Here are fixes that would have been  wonderful to make, if only there had really been the need.

  1. The word “profit” was inadvertently inserted into a story about quick-service chains’ latest discounting binge. We apologize to all for the lapse.
  2. The photo accompanying recipes for can’t-miss March Madness bar snacks should not have been run without more bacon being Photoshopped into the shot.
  3. A story on so-called citizen reviewers misspelled a variation on the four-letter expletive restaurateurs frequently use to characterize a reaming from consumers with a vendetta. The sentence should have read, “Wow, they really Yelped us.”
  4. A recent story about a casual-dining chain’s newest menu addition failed to identify the chain. A quick menu review reveals it was either T.G.I. Friday’s, Applebee’s, Ruby Tuesday, Chili’s, Olive Garden, O’Charley’s or any of 23 other casual brands. Not that it really matters. If the product sells even half-decently, they’ll all be adding it.
  5. A review of recent Congressional activity mischaracterized the rate of productivity as the speed of a boulder half-submerged in a swamp with Chris Christie sitting atop it, munching a ham. Geologists have alerted us that such a rock can actually move fractions of an inch every half-eon or so.
  6. A photograph intended to show the grainy, pitted texture of a new peasant-made goat cheese from Spain proved upon deeper inspection to be a close-up of Keith Richards’ face.
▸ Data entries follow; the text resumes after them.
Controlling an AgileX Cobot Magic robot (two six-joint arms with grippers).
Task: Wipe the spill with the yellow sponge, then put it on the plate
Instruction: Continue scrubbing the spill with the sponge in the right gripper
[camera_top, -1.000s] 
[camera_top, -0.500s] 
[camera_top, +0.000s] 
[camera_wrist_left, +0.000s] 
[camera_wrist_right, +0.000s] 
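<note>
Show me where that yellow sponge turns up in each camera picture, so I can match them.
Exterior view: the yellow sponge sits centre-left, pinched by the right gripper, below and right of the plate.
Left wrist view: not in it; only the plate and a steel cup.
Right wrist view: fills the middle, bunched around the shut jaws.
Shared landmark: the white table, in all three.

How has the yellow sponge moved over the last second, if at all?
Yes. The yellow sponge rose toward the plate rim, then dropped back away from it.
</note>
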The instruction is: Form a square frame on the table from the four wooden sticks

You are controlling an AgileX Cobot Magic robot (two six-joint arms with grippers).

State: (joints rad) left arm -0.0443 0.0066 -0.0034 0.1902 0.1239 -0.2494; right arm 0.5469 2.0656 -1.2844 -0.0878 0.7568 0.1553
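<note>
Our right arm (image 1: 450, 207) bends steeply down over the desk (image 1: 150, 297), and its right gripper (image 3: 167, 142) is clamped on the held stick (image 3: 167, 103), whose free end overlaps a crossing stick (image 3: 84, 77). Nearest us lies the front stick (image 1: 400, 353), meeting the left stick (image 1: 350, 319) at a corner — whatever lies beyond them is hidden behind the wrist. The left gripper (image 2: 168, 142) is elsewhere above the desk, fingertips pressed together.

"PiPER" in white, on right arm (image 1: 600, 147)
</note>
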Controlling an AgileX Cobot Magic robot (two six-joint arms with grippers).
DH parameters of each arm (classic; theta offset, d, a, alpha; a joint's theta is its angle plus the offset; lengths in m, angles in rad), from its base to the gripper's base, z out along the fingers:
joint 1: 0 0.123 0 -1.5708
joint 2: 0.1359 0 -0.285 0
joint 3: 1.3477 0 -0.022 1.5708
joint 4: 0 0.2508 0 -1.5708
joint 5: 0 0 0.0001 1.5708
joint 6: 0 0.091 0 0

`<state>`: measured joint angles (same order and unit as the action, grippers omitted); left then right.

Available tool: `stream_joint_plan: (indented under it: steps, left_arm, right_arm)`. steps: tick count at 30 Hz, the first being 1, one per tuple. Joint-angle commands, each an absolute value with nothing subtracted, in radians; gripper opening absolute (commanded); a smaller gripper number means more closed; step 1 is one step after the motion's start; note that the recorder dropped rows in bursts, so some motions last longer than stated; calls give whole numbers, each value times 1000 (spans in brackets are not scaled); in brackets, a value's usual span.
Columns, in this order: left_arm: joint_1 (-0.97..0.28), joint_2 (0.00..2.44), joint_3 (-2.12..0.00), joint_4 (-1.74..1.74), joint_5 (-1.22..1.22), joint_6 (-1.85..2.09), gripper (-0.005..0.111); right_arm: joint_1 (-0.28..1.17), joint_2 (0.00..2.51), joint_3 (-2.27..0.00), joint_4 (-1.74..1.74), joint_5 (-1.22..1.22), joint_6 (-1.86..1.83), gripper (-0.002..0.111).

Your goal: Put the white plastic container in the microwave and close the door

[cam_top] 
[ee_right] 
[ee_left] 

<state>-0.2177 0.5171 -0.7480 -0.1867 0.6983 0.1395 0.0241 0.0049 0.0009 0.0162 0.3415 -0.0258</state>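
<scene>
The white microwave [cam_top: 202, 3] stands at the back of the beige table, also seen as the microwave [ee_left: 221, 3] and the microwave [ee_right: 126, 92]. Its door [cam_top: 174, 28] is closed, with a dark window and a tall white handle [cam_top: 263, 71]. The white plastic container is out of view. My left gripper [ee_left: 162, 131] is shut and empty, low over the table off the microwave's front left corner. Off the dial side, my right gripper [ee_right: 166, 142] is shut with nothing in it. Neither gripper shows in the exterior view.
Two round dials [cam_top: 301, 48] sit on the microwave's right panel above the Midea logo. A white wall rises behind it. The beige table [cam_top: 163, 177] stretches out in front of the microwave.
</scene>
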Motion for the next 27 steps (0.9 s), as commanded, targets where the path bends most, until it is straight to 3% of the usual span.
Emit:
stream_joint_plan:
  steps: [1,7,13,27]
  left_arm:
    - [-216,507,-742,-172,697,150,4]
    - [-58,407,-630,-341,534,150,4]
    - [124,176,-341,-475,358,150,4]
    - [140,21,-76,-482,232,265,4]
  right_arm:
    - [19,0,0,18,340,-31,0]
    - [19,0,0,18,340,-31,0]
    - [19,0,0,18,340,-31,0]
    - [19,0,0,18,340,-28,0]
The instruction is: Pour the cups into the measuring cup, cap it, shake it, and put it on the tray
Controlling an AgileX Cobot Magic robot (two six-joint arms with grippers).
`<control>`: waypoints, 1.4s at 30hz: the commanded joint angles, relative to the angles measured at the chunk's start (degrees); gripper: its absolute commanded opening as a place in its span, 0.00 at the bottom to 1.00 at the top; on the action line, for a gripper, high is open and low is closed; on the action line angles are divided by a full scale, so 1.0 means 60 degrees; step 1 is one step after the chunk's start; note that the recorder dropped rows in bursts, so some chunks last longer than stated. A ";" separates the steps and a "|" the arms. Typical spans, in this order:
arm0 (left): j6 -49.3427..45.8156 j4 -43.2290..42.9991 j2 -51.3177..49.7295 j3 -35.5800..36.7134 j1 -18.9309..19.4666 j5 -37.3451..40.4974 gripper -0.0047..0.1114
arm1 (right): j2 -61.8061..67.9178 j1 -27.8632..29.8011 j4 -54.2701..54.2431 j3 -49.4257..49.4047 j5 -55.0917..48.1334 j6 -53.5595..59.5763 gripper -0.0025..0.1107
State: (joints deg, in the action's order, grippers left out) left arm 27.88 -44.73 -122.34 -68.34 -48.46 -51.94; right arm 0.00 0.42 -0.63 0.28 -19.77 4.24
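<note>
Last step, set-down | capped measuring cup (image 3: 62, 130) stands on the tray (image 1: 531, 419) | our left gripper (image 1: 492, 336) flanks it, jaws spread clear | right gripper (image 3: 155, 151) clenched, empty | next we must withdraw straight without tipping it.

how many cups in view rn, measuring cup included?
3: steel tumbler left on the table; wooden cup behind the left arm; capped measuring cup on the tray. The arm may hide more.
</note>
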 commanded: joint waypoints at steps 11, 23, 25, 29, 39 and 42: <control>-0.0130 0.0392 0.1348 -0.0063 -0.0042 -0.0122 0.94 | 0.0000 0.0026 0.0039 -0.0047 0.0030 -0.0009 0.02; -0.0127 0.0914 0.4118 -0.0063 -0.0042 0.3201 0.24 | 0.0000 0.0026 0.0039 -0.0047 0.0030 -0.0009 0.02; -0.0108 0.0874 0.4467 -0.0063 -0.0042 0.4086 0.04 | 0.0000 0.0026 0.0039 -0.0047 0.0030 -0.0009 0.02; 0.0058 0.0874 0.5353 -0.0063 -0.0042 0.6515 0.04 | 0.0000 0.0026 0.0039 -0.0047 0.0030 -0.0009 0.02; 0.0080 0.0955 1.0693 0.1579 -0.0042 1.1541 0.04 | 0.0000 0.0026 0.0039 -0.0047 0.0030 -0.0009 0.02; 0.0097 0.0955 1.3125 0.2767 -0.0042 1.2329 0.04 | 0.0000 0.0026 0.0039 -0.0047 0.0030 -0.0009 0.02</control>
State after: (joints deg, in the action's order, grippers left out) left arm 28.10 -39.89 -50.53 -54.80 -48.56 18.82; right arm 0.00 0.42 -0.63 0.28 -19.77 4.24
  7. An older editor’s erroneous assumptions led to the incorrect use of a word within a feature on employment. Millennials have since explained that “twerking” is not industry shorthand for “teenagers working.” The editor is now grappling with the concept of “selfies.”
  8. The recipe for a Hogwarts potion guaranteed to boost restaurant sales incorrectly listed several of the ingredients. The newt must be free-range, and the Deadly Nightshade has to be locally grown, its source and grower clearly identified.
  9. Reference in a food story to an ugly potato was discovered to be a subjective assessment by the editor and not a reference to some cool new variety on sale exclusively in farmers markets. The tuber was just a two-bagger, in the editor’s words. His term for fingerling potatoes should have been omitted.
  10. A story on consumer tussles over Cronuts and other highly craved products in short supply failed to state with sufficient emphasis that those people should be medicated instead of fed until they get a life.
  11. In a column promising 11 corrections, we provided only 10. Though, technically, this would count as the eleventh.